Whenever the non-speech activity ends, e.g., the VAD identifies speech activity of the user, the currently calculated coefficients are captured, which are then applied to the internal signal to eliminate external noise. When the user is no longer speaking and a new non-speech period begins, e.g., as indicated by the VAD, the current set of noise cancellation filter coefficients is discarded and new sets of noise cancellation filter coefficients are recalculated in response to the external signal. This process provides an enhanced low frequency audio signal when the user speaks, which is audible to the listener.


As noted herein, aspects of this disclosure add an extracted high frequency component to the low frequency audio signal to improve audibility. In various implementations, an external signal processing system 42 is deployed to extract a high frequency audio signal from an external signal (e.g., captured by external microphone 24), which is then combined with the low frequency audio signal using intelligent mixer 46. In certain embodiments, the external signal processing system 42 adaptively adjusts the external signal using the internal signal as a noise reference in a similar (but opposite) manner as the internal signal processing system 40. Namely, during non-speech activity periods, the external signal processing system 42 calculates noise reduction parameters (i.e., filter coefficients) based on the internal signal. Whenever the non-speech activity ends, e.g., a VAD identifies speech activity of the user, the currently calculated coefficients are captured, which are then applied to the external signal to filter and eliminate noise. When the user is no longer speaking and a new non-speech period begins, e.g., as indicated by the VAD, the current set of noise cancellation filter coefficients is discarded and new sets of noise cancellation filter coefficients are recalculated in response to the internal signal.


As described in further detail herein, one or more additional signal processing systems 44 may also be utilized to capture and process the voice signal of the user.
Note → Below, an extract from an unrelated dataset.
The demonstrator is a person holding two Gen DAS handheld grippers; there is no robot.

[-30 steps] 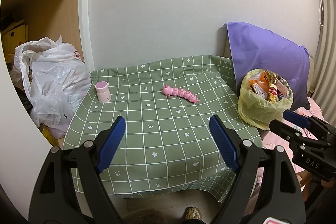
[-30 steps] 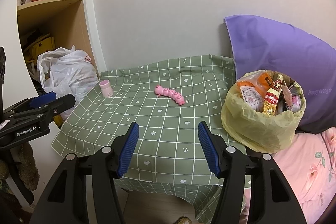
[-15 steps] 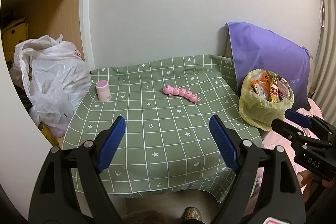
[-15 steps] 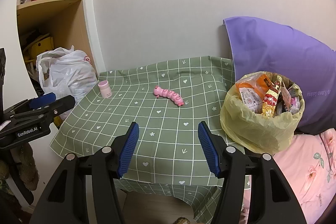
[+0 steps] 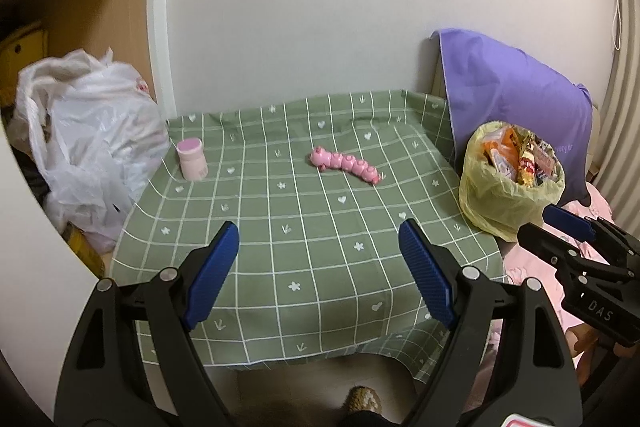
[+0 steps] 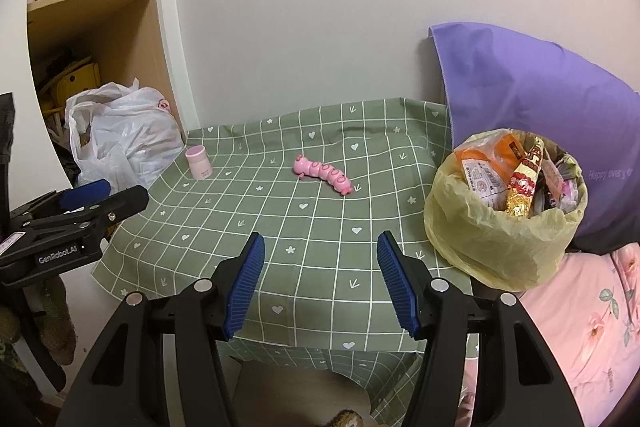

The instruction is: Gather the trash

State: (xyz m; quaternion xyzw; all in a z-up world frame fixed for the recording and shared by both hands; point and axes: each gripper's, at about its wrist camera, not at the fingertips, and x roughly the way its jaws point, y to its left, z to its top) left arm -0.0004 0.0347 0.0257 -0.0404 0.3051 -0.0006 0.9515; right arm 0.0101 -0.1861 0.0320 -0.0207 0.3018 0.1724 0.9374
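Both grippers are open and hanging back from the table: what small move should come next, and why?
Probably none toward trash: only a pink caterpillar toy and a small pink jar lie on the tablecloth, and the yellow bag looks full. I'd ease the right gripper toward the bag's rim.

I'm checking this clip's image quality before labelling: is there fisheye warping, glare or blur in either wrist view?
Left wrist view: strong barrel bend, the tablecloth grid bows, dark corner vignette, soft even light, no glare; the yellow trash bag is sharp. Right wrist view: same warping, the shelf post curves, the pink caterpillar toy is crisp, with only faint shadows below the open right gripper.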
These processed signals can also be fed to the intelligent mixer 46, which can selectively mix signals based on environmental conditions (e.g., noise levels and wind levels), user preferences, etc.
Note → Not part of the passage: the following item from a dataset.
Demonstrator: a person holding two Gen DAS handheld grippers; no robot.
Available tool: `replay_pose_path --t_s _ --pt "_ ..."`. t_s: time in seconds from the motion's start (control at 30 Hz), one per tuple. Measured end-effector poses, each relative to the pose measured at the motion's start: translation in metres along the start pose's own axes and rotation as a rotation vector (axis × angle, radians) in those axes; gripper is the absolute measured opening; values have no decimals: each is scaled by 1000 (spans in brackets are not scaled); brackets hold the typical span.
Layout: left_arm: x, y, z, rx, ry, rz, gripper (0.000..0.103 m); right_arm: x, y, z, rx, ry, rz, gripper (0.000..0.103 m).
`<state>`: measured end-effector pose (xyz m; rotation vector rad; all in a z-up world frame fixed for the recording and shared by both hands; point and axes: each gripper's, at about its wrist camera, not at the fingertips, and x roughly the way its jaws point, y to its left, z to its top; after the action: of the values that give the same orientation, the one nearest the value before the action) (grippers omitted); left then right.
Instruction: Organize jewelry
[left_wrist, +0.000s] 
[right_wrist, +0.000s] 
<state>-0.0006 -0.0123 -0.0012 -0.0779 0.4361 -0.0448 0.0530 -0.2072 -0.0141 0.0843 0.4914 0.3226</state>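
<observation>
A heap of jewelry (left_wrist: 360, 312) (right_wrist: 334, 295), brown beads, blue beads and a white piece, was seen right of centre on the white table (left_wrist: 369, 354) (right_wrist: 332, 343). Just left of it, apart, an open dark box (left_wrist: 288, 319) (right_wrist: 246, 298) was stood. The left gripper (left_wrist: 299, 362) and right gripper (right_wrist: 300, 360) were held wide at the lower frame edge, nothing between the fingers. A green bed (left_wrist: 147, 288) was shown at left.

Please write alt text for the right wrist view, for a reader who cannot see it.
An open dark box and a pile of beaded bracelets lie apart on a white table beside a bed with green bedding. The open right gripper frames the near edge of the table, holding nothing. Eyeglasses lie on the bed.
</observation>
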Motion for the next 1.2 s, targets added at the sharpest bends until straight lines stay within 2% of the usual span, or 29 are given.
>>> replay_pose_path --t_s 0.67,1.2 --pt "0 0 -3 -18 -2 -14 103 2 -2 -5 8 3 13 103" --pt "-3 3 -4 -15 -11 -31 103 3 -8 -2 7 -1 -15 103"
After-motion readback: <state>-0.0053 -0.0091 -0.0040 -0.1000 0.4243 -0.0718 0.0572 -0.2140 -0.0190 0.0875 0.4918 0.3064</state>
FIG. 2 depicts an illustrative embodiment of audio processing system 30 that receives speech and other inputs from a set of microphones on earpiece 10, processes the inputs, and outputs an enhanced speech signal 68 for transmission or further processing. In this embodiment, earpiece 10 is configured to capture at least one external signal, in this example from an external feed forward (FF) microphone and at least one internal signal, in this example from an internal feedback (FB) microphone. System 30 generally includes: a domain converter 48 that converts microphone signals from the time (i.e., acoustic) domain to the frequency (i.e., electrical) domain; an internal signal processing system 40; an external signal processing system 42; an intelligent mixer 46; and an inverse domain converter 50 that generates a time domain output signal (i.e., enhanced speech signal 68). Domain converter 48 may for example be configured to convert the time domain signal into 64 or 128 frequency bands using a four channel weighted overlap add (WOLA) analysis, and inverse domain converter 50 may be configured to perform the opposite function. In some implementations, additional functionality and output stage processing features may be included, e.g., a VAD, a speech equalizer, a short-time spectral amplitude (STSA) speech enhancement system, etc., to further enhance the enhanced speech signal 68.
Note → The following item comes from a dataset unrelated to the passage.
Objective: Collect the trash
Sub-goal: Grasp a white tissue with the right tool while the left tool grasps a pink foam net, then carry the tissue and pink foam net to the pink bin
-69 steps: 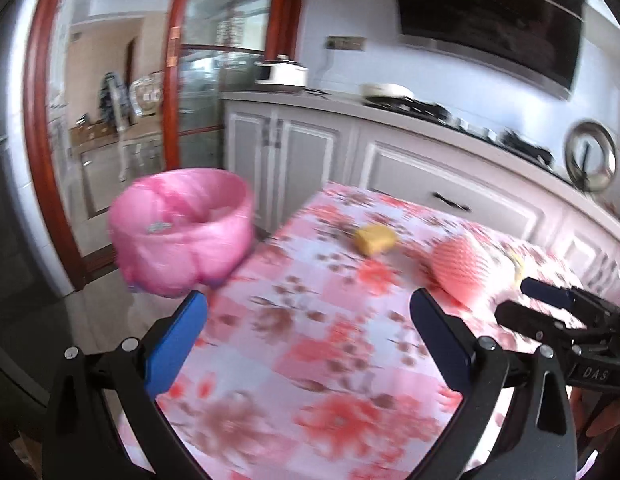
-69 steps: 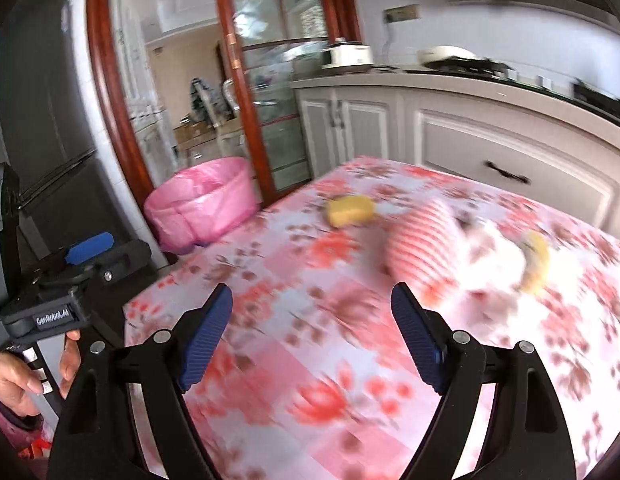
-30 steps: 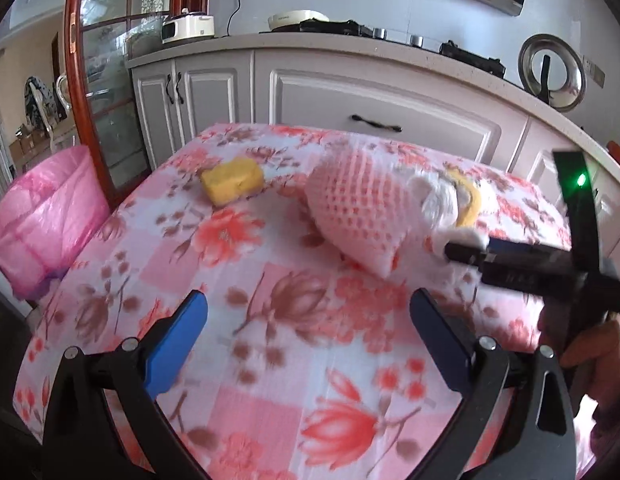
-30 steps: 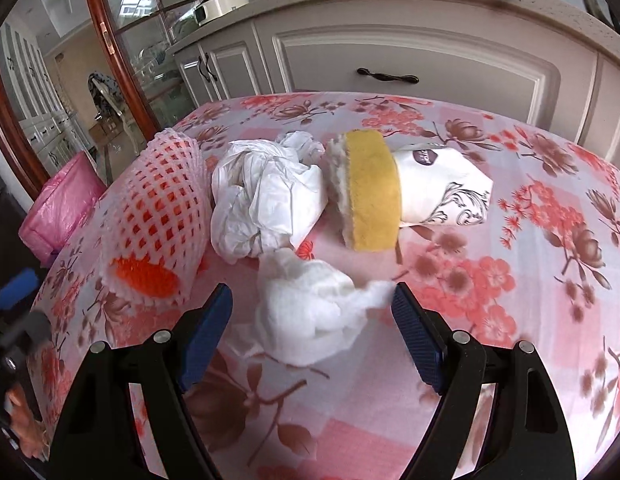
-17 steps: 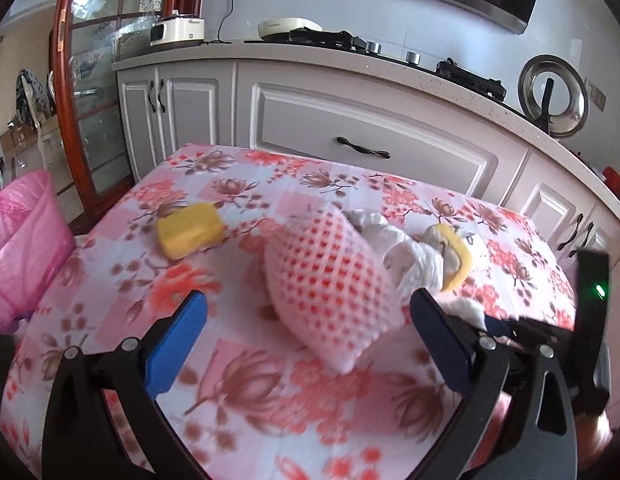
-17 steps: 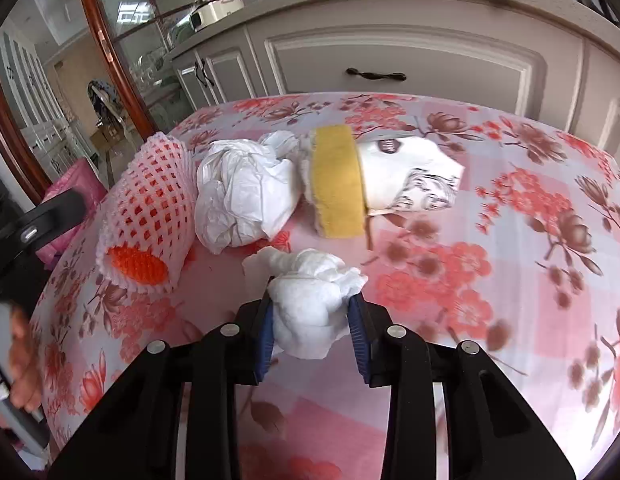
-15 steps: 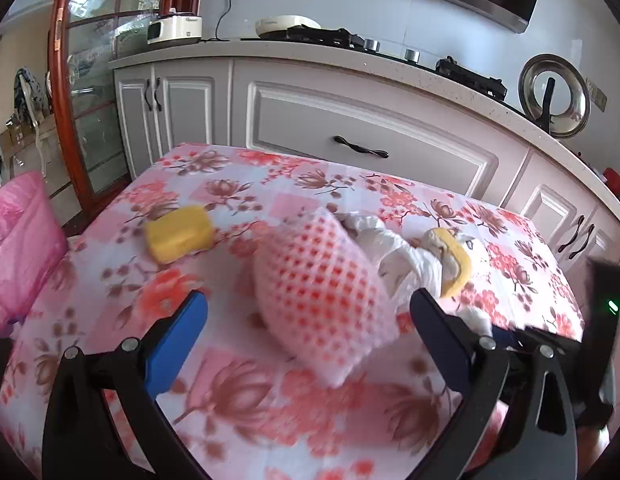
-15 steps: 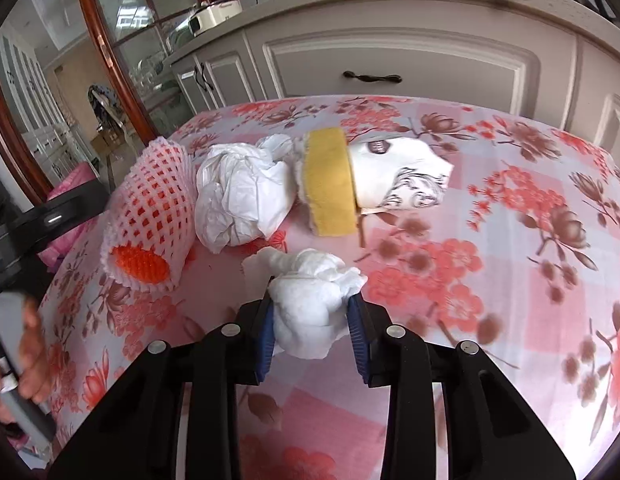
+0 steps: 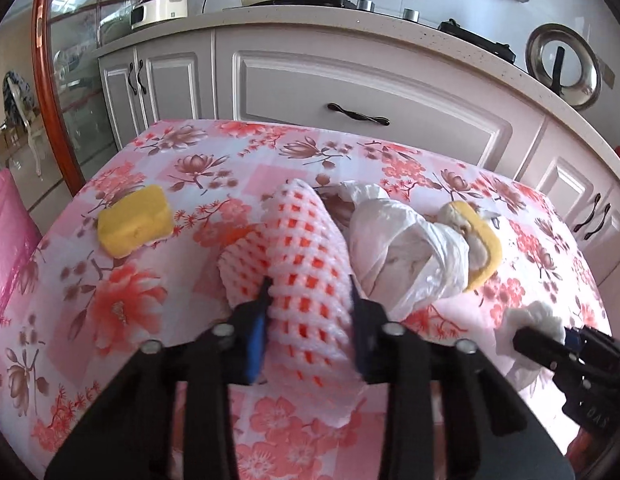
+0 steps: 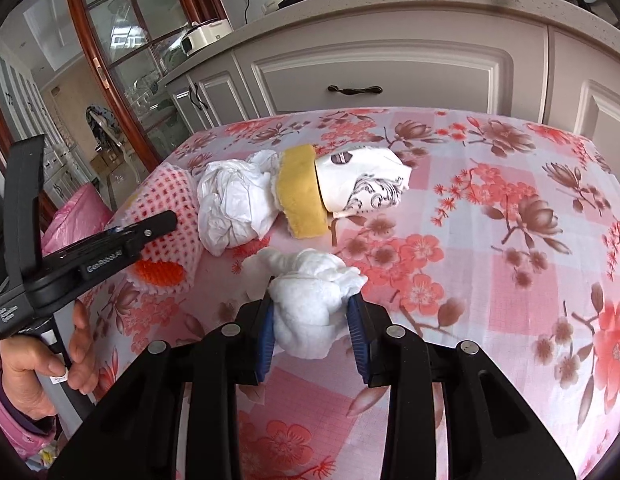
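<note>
Left gripper: fingers were closing on the foam net, wide apart a second earlier.
Right gripper: already clenched on the tissue wad.
Meaning: both pieces looked ready for the pink bin.

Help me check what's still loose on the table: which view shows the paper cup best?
The right wrist view: the paper cup lies on its side in plain sight, printed pattern showing, behind the yellow sponge. In the left wrist view that sponge and the plastic bag almost hide it.
</note>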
In some implementations, internal signal processing system 40 utilizes an adaptive (forward) feed forward canceller 70 similar in principal to how a feed forward ANR system functions. In the depicted implementation, the canceller 70 operates in the frequency (i.e., electrical) domain and hence can in—situ (accounting for fit variations) cancel noise to very low levels relative to what would be possible with a traditional ANR time (i.e., acoustic) domain feed forward system, which is instead based on pre-tuned coefficients. Operating in the frequency domain, the canceller 70 is not bounded by processing latencies to create a causal system. However, in an alternative approach, the canceller 70 could operate in the time domain to, e.g., minimize system complexity. Canceller 70 requires only a single internal FB microphone signal (which is the primary signal) and a single external FF microphone signal (which is the reference signal used to adapt the internal FB microphone signal), and does necessarily require any ANR system to be present.


Canceller 70 outputs a substantially low frequency signal that is passed through a delay 66 for time alignment purposes, and is then passed to a low pass filter 52 to remove any high frequency components (e.g., above 2 kHz). In certain embodiments, the result can optionally be processed by a noise suppression system (NSS) 54 and a scale 56 process before outputting a processed low frequency audio signal 74. When implemented, NSS 54 provides additional noise suppression beyond what the adaptive filter provides. Scale 56 ensures that after noise reduction, the output signal 74 is scaled to a desired level to match other output signals (e.g., signal 76) processed by the intelligent mixer 46.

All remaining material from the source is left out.